DATA EXCERPT ->

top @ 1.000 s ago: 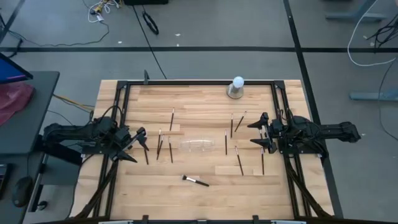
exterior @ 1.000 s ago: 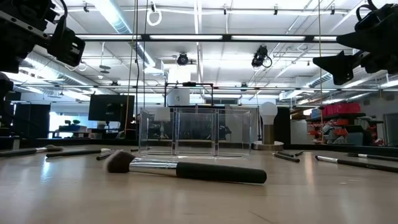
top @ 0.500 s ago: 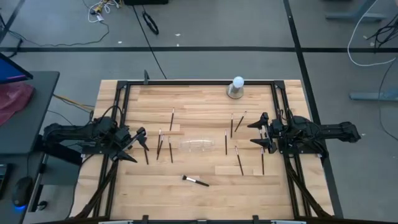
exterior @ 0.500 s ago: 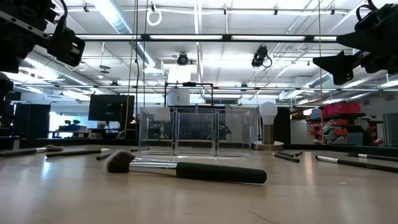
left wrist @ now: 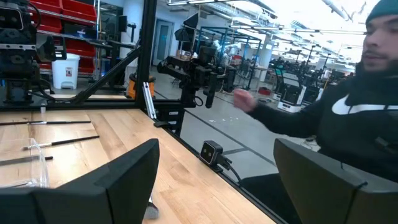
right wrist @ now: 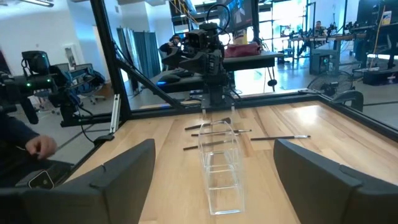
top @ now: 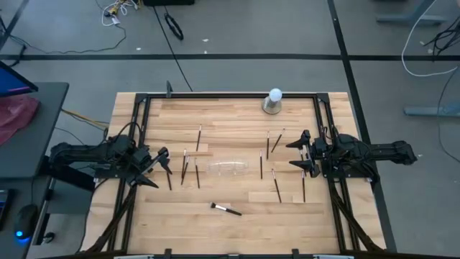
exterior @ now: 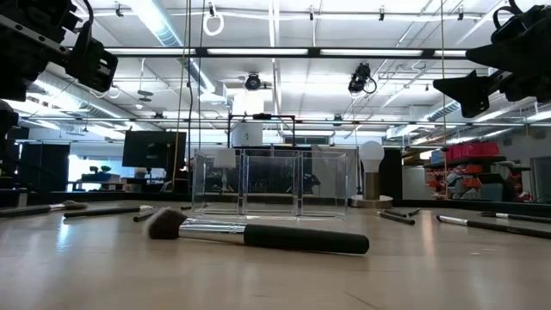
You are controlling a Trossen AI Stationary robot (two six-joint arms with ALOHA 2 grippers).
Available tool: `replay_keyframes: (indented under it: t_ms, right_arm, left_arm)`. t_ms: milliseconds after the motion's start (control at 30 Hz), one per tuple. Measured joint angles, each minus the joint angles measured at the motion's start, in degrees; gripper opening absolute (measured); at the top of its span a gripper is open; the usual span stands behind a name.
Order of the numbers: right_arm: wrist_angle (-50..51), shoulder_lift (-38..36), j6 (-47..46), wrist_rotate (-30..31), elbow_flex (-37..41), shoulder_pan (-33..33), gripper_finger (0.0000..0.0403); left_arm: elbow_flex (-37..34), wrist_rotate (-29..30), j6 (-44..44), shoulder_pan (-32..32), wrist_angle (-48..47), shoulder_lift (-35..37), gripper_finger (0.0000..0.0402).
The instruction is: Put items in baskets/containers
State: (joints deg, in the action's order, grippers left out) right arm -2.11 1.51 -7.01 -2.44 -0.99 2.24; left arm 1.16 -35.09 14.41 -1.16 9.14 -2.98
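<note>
The clear plastic holder (top: 231, 167) stands near the middle of the wooden table (top: 230, 216), empty as far as can be seen. In the low view its upright dividers (exterior: 298, 182) split it into compartments.

The brushes lie flat on the tabletop, none in the holder:
- A group of thin brushes (top: 185, 167) lies just to the left of the holder, with one more (top: 199, 137) farther back.
- Another group (top: 276, 185) lies to the right of the holder, with two (top: 272, 142) farther back toward the white ball.
- One thicker brush (top: 226, 209) with a silvery collar and a bushy head lies apart from the rest, toward the front edge. In the low view it is the nearest object (exterior: 258, 232), head pointing to the picture's left.

The white ball on a grey base (top: 273, 101) stands at the far edge of the table, well apart from the holder.

The left gripper (top: 159, 167) hangs at the left side of the table, fingers spread wide, holding nothing. The right gripper (top: 300, 153) hangs at the right side, fingers likewise spread wide and empty. Neither touches a brush or the holder.

From the left wrist view, a person in a dark top (left wrist: 348, 118) is beside the table with one hand (left wrist: 244, 99) raised.
</note>
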Motion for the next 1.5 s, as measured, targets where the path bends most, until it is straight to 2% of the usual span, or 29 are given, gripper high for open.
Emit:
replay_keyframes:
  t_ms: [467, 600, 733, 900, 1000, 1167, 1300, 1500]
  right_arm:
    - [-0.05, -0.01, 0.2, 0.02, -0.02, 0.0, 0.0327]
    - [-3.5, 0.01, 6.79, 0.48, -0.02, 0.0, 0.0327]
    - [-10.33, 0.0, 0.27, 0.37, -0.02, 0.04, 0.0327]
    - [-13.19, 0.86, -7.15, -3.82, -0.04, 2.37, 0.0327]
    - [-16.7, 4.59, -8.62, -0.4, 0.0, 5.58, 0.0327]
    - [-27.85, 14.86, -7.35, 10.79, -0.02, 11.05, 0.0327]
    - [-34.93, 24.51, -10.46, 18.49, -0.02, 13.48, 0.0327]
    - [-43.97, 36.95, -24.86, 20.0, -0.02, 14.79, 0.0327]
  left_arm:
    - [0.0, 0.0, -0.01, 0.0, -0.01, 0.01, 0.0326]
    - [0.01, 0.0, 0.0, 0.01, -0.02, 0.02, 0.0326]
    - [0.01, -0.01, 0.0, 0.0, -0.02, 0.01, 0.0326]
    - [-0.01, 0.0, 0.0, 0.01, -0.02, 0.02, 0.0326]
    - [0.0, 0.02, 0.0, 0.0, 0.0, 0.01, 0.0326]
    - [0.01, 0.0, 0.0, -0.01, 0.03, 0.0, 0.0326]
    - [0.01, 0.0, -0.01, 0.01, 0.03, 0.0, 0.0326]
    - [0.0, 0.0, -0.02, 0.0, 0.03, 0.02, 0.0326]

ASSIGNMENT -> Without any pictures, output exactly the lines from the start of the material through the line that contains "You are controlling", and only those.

REPLY ->
top @ 1.000 s ago: 
exterior @ 1.000 s ago: 
top @ 0.500 s ago: 
exterior @ 0.500 s ago: 
left wrist @ now: 
right wrist @ now: 
top @ now: 
exterior @ now: 
You are controlling a Trossen AI Stationary robot (two six-joint arms with ALOHA 2 grippers).

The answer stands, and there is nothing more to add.